Publié le par Rosalie210

Julien Duvivier (1956)

Voici le temps des assassins

"Voici le temps des assassins" de Julien DUVIVIER est rempli de qualités, particulièrement dans son écriture et sa mise en scène qui font revivre une époque révolue avec beaucoup de détails. L'évocation du marché des halles grouillant d'activité et celle du restaurant où se pressent des clients plutôt fortunés mais à la moralité discutable relève d'un art d'orfèvre. Ce naturalisme contraste violemment avec l'intrigue principale d'une noirceur si absolue, si caricaturale qu'elle finit par nous embarquer dans une autre dimension. Nombre de films parlants de Julien DUVIVIER reposent sur un canevas misogyne récurrent dans lequel un ou plusieurs braves types qui vivaient en parfaite harmonie se font retourner le cerveau et les sens par une ou plusieurs garces jusqu'à ce que mort s'ensuive. Même quand la femme n'est pas une garce, elle est ontologiquement autre et donc celle par qui le drame arrive (comme dans "Marie-Octobre") (1958). Mais "Voici le temps des assassins" et sa galerie de monstres en jupon dépasse le stade de la simple misogynie et en devient presque fantastique. Les dernières scènes qui laissent une grande place aux cris d'animaux (ceux d'un corbeau et ceux du chien) et se déroulent dans l'obscurité et dans un lieu désert hors de la ville vont d'ailleurs en ce sens. Certes, Julien DUVIVIER n'est pas Georges FRANJU mais plusieurs de ses meilleurs films reposent sur le surgissement d'une inquiétante bestialité au coeur de l'homme. La mère de Chatelin (Germaine KERJEAN) qui élève ses poulets au fouet en est le meilleur exemple.
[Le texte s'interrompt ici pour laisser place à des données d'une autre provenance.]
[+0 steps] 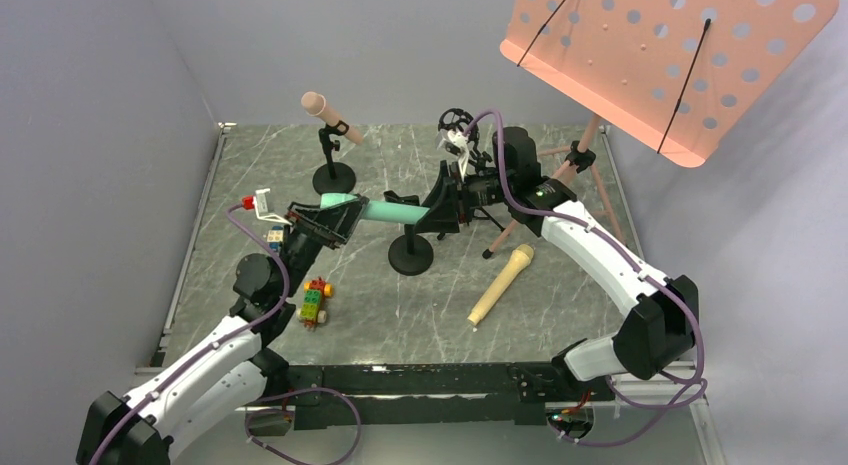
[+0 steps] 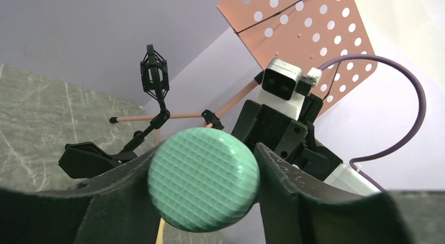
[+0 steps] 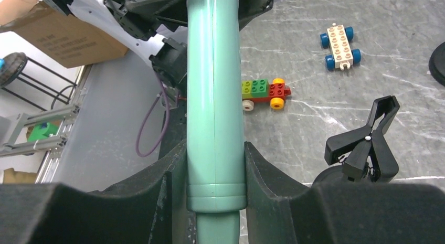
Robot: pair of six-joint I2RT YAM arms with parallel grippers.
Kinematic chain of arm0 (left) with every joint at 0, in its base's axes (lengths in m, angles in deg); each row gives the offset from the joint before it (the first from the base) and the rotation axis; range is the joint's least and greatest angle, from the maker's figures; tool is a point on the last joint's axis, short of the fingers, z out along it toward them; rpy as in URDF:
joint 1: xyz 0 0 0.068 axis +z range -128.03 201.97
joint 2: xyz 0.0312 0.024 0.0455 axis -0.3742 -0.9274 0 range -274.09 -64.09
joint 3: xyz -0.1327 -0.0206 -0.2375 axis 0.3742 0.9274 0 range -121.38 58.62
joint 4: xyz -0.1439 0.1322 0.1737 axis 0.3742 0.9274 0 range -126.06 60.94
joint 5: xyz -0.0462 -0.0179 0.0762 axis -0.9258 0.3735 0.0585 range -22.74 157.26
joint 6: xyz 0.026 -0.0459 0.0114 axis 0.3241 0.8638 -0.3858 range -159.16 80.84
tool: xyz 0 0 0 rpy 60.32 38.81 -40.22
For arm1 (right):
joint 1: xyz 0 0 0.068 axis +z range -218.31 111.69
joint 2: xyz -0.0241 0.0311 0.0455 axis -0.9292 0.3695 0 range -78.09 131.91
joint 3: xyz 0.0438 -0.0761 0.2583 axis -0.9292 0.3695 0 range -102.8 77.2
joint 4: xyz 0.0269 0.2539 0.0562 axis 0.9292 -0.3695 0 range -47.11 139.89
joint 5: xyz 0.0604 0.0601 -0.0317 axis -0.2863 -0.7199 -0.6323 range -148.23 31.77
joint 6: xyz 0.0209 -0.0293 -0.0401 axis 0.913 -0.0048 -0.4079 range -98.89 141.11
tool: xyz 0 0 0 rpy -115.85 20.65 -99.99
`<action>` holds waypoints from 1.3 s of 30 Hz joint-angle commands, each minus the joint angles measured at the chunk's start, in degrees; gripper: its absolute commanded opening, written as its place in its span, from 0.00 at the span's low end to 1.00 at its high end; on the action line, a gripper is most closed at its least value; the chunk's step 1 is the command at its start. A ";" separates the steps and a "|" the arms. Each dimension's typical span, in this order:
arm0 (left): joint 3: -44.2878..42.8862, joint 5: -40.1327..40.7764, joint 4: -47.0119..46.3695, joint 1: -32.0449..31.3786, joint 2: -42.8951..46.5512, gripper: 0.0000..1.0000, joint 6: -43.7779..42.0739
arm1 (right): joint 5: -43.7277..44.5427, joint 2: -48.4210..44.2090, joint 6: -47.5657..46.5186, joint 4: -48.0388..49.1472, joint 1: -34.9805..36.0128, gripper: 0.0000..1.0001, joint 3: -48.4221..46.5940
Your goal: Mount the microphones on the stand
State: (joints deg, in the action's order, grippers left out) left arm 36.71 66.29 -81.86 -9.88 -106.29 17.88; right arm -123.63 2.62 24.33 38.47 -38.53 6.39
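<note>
Holding the teal-green microphone (image 1: 385, 212) level above the counter (image 1: 560, 315) from both ends: textured head pinched in the left tool (image 1: 335, 213), smooth handle pinched in the right tool (image 1: 440, 207), just above the middle stand (image 1: 411, 255). Sitting tilted in the rear-left stand (image 1: 332, 175): salmon-pink microphone (image 1: 332, 119). Lying flat right of the middle stand, apart from both tools: pale yellow microphone (image 1: 502, 283). Resting near the left arm: toy block car (image 1: 315, 302).
</note>
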 commanded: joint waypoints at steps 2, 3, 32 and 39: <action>-0.94 0.80 -4.34 -0.22 -1.37 0.48 1.35 | -2.35 0.46 0.82 3.56 0.38 0.00 -0.66; -0.91 0.80 -4.46 -0.22 -1.40 0.36 1.07 | -2.47 0.58 0.47 3.31 0.44 0.00 -0.65; -29.89 -5.77 75.75 2.68 19.44 0.00 -51.29 | 23.53 6.00 -28.46 -2.64 -0.12 1.00 -0.78; -28.15 -4.87 75.46 2.68 21.81 0.00 -51.29 | 22.83 10.25 -20.89 3.07 1.92 1.00 -2.28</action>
State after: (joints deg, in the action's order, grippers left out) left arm 8.90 60.65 -5.17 -7.41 -86.07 -31.96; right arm -101.19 11.05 -2.29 34.49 -37.70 7.42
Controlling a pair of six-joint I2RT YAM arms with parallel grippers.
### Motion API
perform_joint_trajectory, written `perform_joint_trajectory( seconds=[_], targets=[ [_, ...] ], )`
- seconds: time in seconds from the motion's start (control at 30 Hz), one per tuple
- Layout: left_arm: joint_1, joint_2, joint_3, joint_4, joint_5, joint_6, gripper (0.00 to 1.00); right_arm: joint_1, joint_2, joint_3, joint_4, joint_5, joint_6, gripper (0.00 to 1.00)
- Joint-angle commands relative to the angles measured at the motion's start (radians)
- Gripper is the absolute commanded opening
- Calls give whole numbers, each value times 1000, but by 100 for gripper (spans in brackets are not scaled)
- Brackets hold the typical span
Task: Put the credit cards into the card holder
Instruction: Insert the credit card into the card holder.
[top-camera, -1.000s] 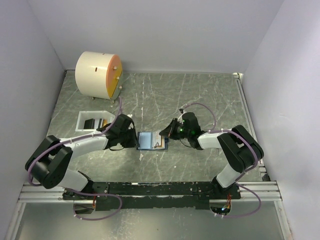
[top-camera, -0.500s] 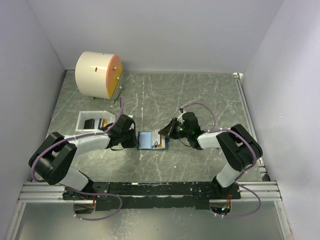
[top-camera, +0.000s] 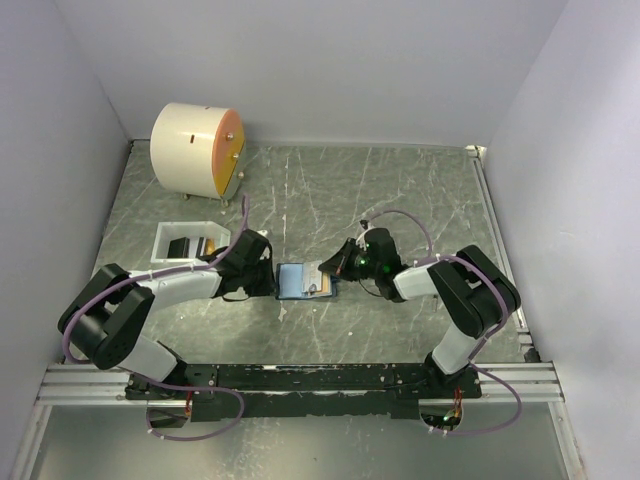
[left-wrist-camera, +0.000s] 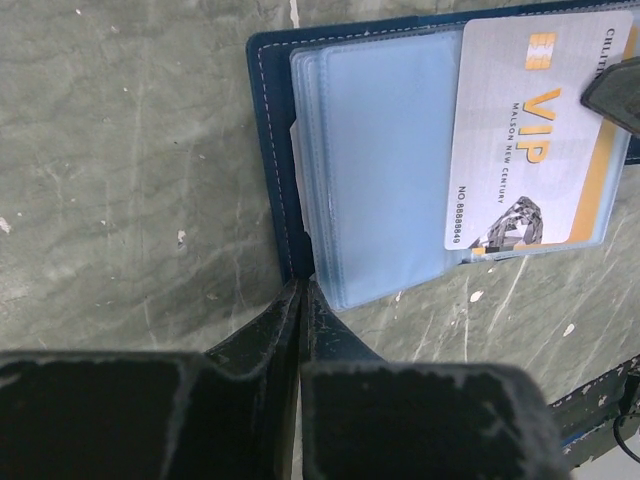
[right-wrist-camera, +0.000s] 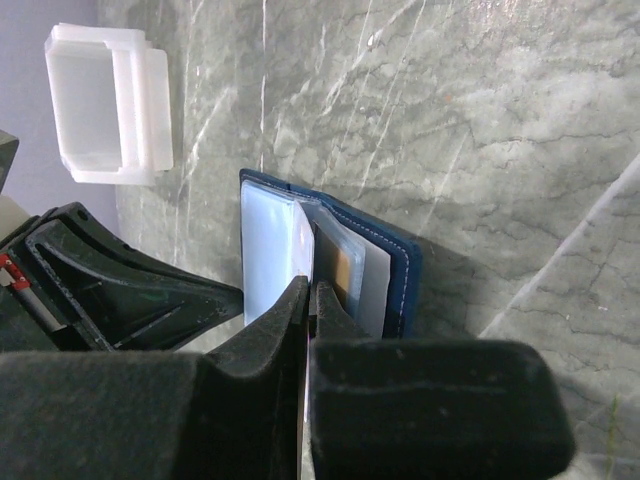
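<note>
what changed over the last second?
Left elbow shifted a little; left fingers now pinch the holder by its edge. Right arm eased slightly left, right fingers still shut on the card, which is partly in a sleeve. Holder, tray and cylinder stayed put.

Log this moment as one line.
left gripper shut on card holder edge | right gripper shut on card | card overlapping open holder's sleeves

Likely a lab: plain white walls (top-camera: 300, 70) enclose marbled table (top-camera: 400, 190).
</note>
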Motion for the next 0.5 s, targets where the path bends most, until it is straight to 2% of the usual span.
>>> perform_joint_trajectory(
  seconds=[0.0,0.47],
  targets=[
    [-19,25,-2,7,2,2,12,-5,7,-19,19,27,-42,0],
    [-39,37,11,-10,-24,3,13,57,-36,-53,44,130,-169,0]
  ],
)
Quant au personnage de Jean GABIN, s'il apparaît longtemps dans le film comme un élément de savoir-vivre et de pondération, il finit sous le poids des événements par montrer un côté de sa personnalité plus trouble et on se dit que son mauvais génie, joué par une Daniele DELORME à la fois manipulatrice et sous emprise représente non l'autre mais bien une part sombre de lui-même, le restaurateur devenant une sorte de Cronos qui mange ses propres enfants. Alors oui, à première vue le film est daté, tellement d'ailleurs qu'à la fin un passage célèbre "une cuisine bien française, une cuisine bien de chez nous, une cuisine tricolore, messieurs, vive la France!" Mais à première vue seulement.